SR22s and SR20s built before 2003 were equipped with traditional analog instruments and a 10" (later 12") Multi-function display (MFD). In February 2003, Cirrus began offering SR22s with the Avidyne Entegra primary flight display (PFD), making the plane the first of its kind to come with a glass cockpit. Later that year, this instrumentation became standard equipment on all SR-series aircraft and sparked a major transition in general aviation, whereby over 90% of all new light aircraft by the year 2006 were equipped with glass cockpits. Retrofits are available for the older SR aircraft that replace the analog instrument panels with one that includes a PFD, a new MFD and the installation of back-up mechanical instruments.

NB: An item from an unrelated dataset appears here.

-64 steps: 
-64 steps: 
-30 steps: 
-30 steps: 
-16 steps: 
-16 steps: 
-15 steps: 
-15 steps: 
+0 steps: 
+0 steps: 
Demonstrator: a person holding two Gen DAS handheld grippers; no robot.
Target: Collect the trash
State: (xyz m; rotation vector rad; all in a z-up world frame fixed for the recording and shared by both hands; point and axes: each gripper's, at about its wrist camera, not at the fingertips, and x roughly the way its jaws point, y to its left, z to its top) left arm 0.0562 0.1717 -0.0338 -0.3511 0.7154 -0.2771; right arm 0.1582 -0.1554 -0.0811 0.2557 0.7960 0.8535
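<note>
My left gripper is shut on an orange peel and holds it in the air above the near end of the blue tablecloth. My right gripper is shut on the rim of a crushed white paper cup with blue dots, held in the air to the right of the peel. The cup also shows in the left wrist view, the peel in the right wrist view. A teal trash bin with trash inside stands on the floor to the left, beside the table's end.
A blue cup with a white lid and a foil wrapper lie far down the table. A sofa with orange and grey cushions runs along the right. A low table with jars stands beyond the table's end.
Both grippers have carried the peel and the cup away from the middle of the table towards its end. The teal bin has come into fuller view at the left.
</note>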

On 22 May 2008, Cirrus revealed the "Cirrus Perspective" glass cockpit (by Garmin). Both cockpits were available for several months (the Avidyne cockpit was initially standard equipment) and after 2008 the SR22 was sold with only the Perspective panel.

In 2009, the third-generation Cirrus SR22 GTS came equipped with a new enhanced vision system (EVS), a sophisticated dual-wavelength instrument that offers both infrared and synthetic vision.

At the 2010 EAA AirVenture, Cirrus announced its plans to certify Garmin's ESP system (Electronic Stability and Protection, similar to ESPs in automobiles) on the Cirrus SR22. It included advanced flight envelope protection that could stabilize the aircraft with the push of a button, to avoid spiral from developing.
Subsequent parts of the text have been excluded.